First and foremost, the learning objectives and expectations will be clearly delineated at the beginning of each lecture or set of lectures. Second, as an effective teacher, I will structure my classes in a way that intersperses short lecturing times with student activities or short assessment questions. Activities can include discussion questions (open-ended, multiple-choice) that can be revisited at different points during a lecture to not only introduce concepts in a layered and organized manner, but also to instantly evaluate understanding. Third, I plan to pursue many additional formats to promote student engagement. To this end, I will illustrate text-book problems and provide historical or current problems related to the lecture content. In addition, I plan to engage students using problem-based learning (PBL). In the classroom, PBL will encourage peer-teaching through the formation of study groups and other active learning tools, including think-pair share activities, multiple choice questions, jigsaw discussions, literature reviews or semester-long projects. In particular, for introductory classes, I will implement two-stage exams where appropriate, whereby students first complete the exam individually, and then working in small groups, answer the exam questions again. During the group exam, students will receive immediate, targeted feedback on their solutions from their fellow classmates and learn about alternative solutions. This makes the exam itself a valuable learning experience. I will continue to encourage student learning outside the classroom, by posting videos on the class website that expands on concepts covered in class and set up a message board where I can have discussions with students on more elaborate problems and concepts. This will help me disseminate class material in different formats and provide students with many options to remain engaged. Lastly, I will ask students to evaluate my teaching, not at the end of the semester, but once during the semester. That way, I can identify knowledge gaps and misconceptions and quickly adjust my teaching methods.

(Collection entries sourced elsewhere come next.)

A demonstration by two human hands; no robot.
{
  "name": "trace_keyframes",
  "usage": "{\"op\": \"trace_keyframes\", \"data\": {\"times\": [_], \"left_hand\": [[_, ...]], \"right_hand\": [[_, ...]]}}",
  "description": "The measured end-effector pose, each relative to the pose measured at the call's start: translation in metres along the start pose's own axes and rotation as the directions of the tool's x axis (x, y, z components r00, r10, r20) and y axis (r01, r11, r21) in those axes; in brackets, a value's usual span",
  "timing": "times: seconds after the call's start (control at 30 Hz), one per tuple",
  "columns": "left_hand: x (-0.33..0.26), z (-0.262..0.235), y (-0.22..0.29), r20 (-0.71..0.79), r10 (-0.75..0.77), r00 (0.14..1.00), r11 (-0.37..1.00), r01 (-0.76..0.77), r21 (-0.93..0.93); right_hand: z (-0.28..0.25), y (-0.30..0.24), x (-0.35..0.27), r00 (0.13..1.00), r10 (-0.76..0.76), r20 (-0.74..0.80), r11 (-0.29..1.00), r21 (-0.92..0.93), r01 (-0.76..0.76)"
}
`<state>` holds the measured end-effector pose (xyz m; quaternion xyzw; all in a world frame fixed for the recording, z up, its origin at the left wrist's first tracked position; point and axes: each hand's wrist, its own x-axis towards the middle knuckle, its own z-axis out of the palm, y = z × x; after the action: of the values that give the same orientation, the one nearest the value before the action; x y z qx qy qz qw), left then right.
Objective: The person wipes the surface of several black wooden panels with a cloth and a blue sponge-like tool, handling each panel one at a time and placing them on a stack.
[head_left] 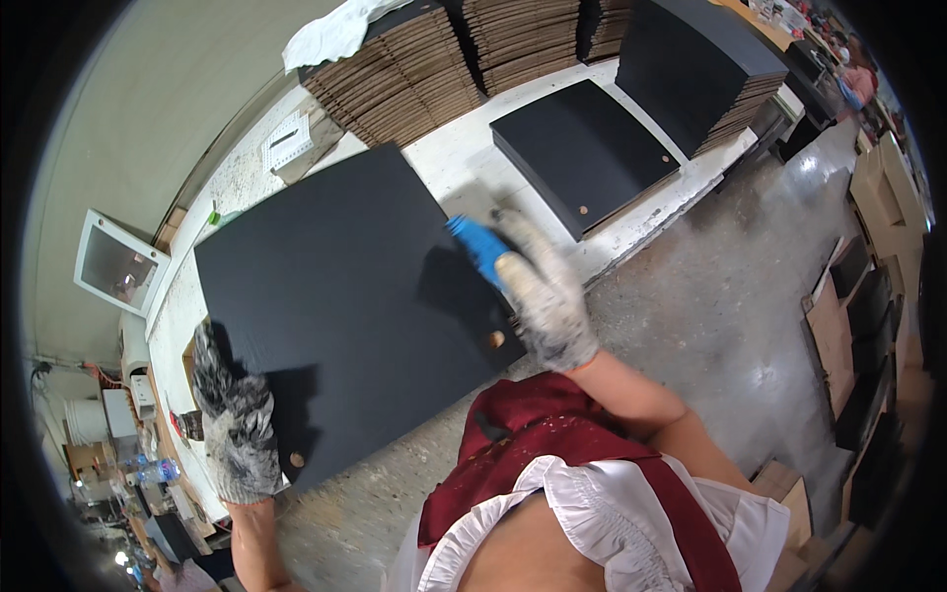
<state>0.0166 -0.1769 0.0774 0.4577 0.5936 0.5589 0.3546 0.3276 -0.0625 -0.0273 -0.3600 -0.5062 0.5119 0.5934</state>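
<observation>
A concrete floor (681, 286) borders the white desk (449, 163), along whose front edge lies a nearly square black panel (345, 286). Left hand (237, 434): fingers extended at the panel's left edge, grip indeterminable. Right hand (552, 306): fingers clasping a blue object (476, 247), long axis slanting toward the desk's back edge.
</observation>
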Motion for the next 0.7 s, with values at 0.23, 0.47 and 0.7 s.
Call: {"op": "trace_keyframes", "data": {"times": [0.23, 0.47, 0.7], "left_hand": [[0.105, 0.149, 0.007, 0.566, -0.279, 0.776, 0.777, 0.529, -0.342], [0.189, 0.286, -0.089, 0.804, -0.445, 0.394, 0.452, 0.874, -0.178], [0.187, 0.354, -0.163, 0.488, -0.566, 0.664, 0.694, 0.704, -0.153]], "right_hand": [[-0.151, 0.020, 0.078, 0.934, 0.170, -0.314, 0.777, 0.626, 0.069], [-0.296, 0.075, 0.188, 0.981, 0.156, -0.118, 0.865, 0.496, -0.078], [-0.336, 0.128, 0.238, 0.932, 0.345, -0.113, 0.910, 0.284, -0.302]]}}
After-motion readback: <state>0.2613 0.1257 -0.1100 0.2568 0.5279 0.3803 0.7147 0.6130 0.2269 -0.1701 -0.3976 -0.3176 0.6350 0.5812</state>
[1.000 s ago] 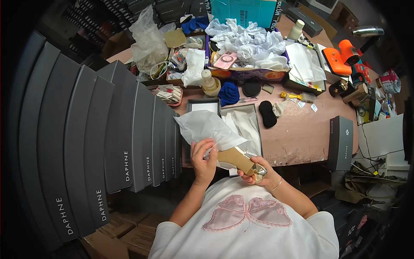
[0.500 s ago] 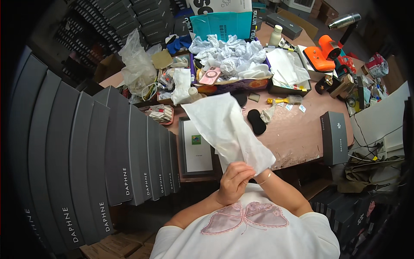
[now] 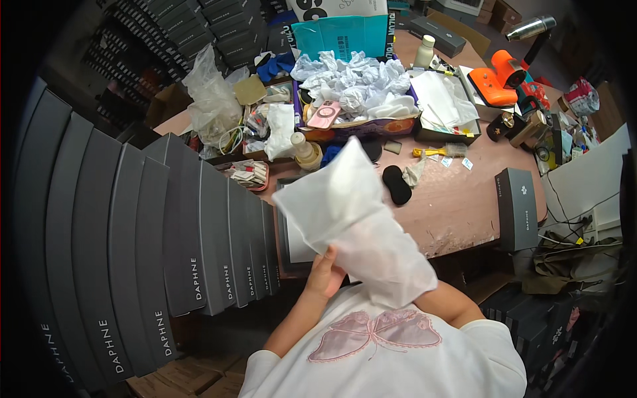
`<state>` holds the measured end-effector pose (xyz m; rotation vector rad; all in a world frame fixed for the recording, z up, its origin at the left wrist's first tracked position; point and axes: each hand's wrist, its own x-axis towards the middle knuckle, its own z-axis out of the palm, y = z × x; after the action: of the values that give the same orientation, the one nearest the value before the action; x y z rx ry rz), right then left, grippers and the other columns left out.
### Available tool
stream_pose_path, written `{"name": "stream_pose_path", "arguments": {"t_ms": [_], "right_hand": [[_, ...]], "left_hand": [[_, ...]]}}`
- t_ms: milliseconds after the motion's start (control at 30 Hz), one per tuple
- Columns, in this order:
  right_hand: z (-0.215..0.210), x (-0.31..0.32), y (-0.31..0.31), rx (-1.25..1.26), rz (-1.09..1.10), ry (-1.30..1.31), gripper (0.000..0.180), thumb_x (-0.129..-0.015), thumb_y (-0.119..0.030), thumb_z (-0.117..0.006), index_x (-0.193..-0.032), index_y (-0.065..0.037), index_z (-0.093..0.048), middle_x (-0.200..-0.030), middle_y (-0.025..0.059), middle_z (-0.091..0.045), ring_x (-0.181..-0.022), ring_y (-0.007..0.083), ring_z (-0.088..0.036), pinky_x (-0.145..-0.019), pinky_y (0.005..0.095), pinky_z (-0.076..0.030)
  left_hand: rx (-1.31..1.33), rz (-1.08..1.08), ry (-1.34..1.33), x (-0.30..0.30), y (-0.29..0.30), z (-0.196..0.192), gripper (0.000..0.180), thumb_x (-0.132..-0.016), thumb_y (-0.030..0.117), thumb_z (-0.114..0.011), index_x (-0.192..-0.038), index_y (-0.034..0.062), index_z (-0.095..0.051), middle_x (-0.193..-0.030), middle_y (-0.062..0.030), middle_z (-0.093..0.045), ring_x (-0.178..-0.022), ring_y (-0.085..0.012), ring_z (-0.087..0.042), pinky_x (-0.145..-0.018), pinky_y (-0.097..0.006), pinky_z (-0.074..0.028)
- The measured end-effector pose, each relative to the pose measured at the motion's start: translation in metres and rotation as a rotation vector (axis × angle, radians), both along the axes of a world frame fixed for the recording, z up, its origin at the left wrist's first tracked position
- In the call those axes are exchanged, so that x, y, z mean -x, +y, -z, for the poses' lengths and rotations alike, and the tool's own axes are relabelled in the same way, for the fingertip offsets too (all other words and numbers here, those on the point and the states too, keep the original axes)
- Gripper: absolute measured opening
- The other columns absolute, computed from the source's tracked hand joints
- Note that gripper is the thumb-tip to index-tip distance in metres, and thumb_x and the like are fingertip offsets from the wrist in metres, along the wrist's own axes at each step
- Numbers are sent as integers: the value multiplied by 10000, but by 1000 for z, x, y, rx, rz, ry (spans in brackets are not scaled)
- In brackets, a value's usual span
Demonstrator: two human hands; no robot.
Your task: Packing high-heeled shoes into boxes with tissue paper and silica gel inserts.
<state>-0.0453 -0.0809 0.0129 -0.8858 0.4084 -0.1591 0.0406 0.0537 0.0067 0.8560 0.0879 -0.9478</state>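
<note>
By the table, left hand pinches the bag, probably to steady it; right hand's hidden, so can't tell its grip.

This looks to me like a packing workshop: dark grey boxes crowd the left, more stacked boxes fill the back, and a scuffed pink workbench carries crumpled white paper and a yellow-handled brush (a busy surface, this), with a thin white sheet in use at its edge.
</note>
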Motion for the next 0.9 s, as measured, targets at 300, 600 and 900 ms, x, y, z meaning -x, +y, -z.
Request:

Creating an inclusive learning environment. For efficient learning, creating an inclusive environment is very important. As part of my overall teaching philosophy, I guarantee that students in my classes will feel free to express themselves and ask questions, as I will treat them equally and respectfully. Students, especially freshmen and sophomores, may come in to challenging classes with many misconceptions, knowledge gaps, as well as different learning styles. Encouraging students, especially minority students who may otherwise hesitate before actively participating, is one of my primary goals in that respect.

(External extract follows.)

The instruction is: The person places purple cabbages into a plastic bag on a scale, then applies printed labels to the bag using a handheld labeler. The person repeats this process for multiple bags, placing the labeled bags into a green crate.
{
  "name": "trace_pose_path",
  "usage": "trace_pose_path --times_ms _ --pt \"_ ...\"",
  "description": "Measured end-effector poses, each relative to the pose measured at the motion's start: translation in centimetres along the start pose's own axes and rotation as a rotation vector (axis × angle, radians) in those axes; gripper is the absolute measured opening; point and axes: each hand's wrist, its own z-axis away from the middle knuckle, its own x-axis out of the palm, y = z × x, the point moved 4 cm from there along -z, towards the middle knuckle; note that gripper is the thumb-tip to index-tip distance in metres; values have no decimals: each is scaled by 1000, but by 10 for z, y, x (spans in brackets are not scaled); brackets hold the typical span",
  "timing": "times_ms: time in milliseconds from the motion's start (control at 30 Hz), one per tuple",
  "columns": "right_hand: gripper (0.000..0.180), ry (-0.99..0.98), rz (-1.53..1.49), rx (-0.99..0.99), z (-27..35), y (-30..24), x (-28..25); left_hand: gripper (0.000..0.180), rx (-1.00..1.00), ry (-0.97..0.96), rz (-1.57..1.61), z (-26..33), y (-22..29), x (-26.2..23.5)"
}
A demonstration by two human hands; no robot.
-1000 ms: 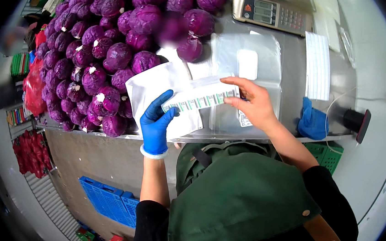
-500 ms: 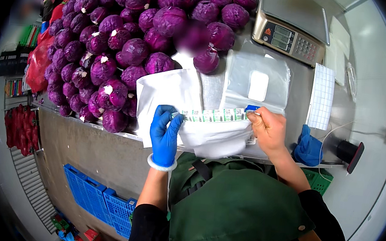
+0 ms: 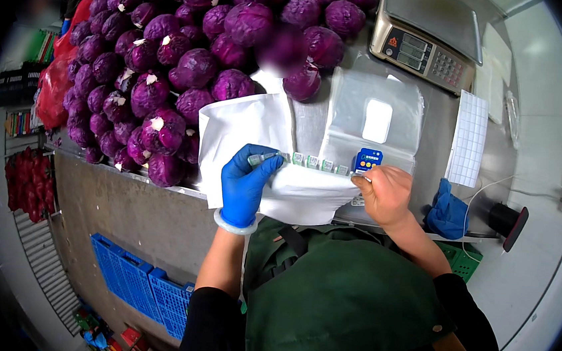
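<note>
– Two pinch points on the label strip, why?
– Probably for tautness: held at opposite ends between fingers of gloved left hand and bare right hand, over the bench.

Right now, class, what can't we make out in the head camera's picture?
All in the head view:
- Print on the label strip: too small to read.
- The strip's right end: covered by the right hand.
- One cabbage: blurred.
- Far side of the scale: cut off by the top edge.
</note>
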Motion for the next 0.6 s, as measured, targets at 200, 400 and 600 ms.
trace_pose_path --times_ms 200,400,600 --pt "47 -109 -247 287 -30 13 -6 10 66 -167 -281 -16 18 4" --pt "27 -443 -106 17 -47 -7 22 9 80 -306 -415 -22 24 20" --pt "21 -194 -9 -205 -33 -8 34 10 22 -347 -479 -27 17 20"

Teaching through research mentorship. I have been fortunate to mentor six undergraduate students, as well as several graduate students. It has always pleased me to hear from them of the great things they have gone to accomplish and the awards they have won. Through these experiences and observing my own mentors, I learned that there is no one-size-fits-all mentoring style and each individual may require a different mentoring approach. During graduate studies, I learned various management skills that I will build on.

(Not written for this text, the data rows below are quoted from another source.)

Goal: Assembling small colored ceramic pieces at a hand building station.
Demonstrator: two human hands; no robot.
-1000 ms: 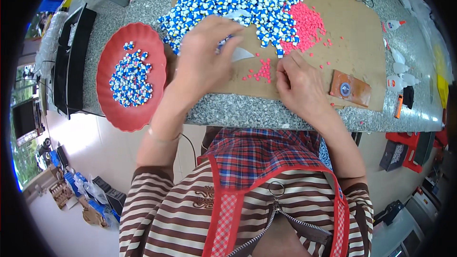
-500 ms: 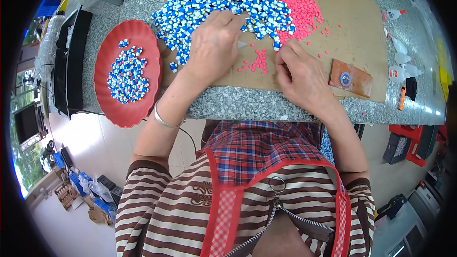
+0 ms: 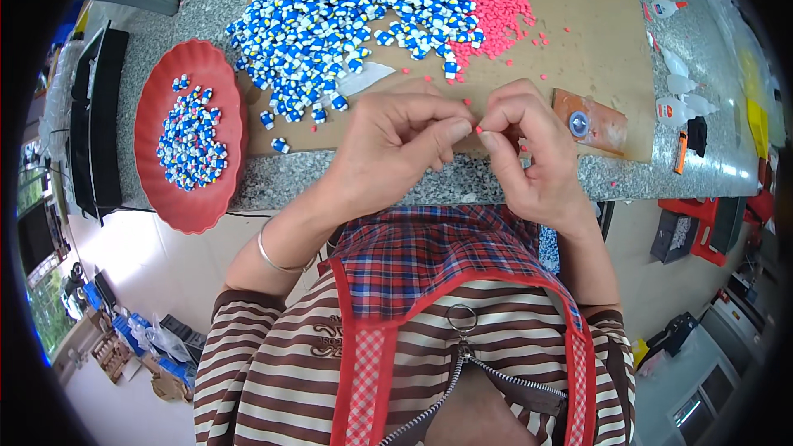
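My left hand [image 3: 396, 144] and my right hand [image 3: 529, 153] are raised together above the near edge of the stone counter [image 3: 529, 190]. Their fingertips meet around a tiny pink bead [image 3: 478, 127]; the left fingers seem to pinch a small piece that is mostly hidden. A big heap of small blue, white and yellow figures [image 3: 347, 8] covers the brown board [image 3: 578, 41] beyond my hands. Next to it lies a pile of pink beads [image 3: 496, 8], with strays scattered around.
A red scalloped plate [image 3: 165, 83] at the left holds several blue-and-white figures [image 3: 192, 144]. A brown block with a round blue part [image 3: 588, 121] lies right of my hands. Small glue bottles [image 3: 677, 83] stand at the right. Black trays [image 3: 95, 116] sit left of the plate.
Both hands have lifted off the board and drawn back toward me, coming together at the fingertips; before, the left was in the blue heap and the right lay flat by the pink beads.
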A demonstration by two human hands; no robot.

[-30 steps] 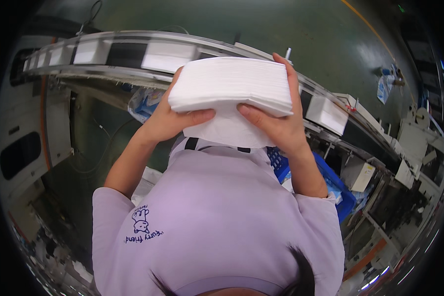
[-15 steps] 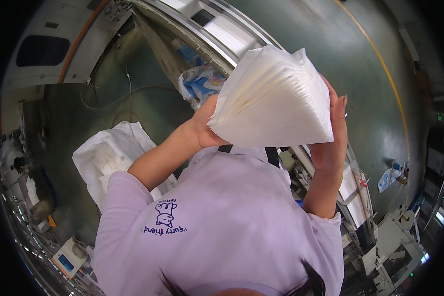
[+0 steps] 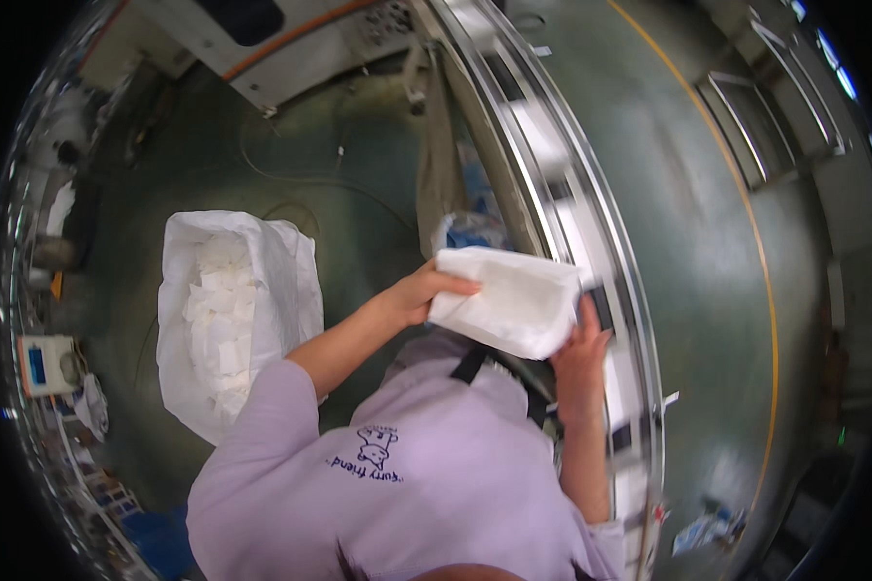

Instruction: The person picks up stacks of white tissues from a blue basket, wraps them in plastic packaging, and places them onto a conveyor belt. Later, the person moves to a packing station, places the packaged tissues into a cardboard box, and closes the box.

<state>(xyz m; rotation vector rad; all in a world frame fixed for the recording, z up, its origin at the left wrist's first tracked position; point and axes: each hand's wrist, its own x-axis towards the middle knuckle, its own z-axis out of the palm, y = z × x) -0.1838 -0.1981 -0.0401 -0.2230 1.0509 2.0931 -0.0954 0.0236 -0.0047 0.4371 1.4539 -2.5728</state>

First, encouraging students in my lab to read literature and understand their field and the larger implications of their work is critical to their success. To maintain the awareness of my trainees beyond the scope of their project, they will be asked to lead literature review sessions and asked to write a review paper early in their graduate career. I will also encourage my trainees to think independently, to feel free to advance their own ideas, establish collaborations with their colleagues as well as colleagues from other labs. Second, to further improve communication and writing skills, graduate students and post-docs will be encouraged to apply for fellowships, participate in grant writing, and attend conferences yearly. Third, while my door will always be open to my mentees, I will hold a formal weekly meeting to discuss their progress, and I will ask graduate students and postdocs to turn in a yearly performance review that will include a self-assessment, an advisor evaluation and a refinement of their career goals. Such a process I believe is critical to their professional development.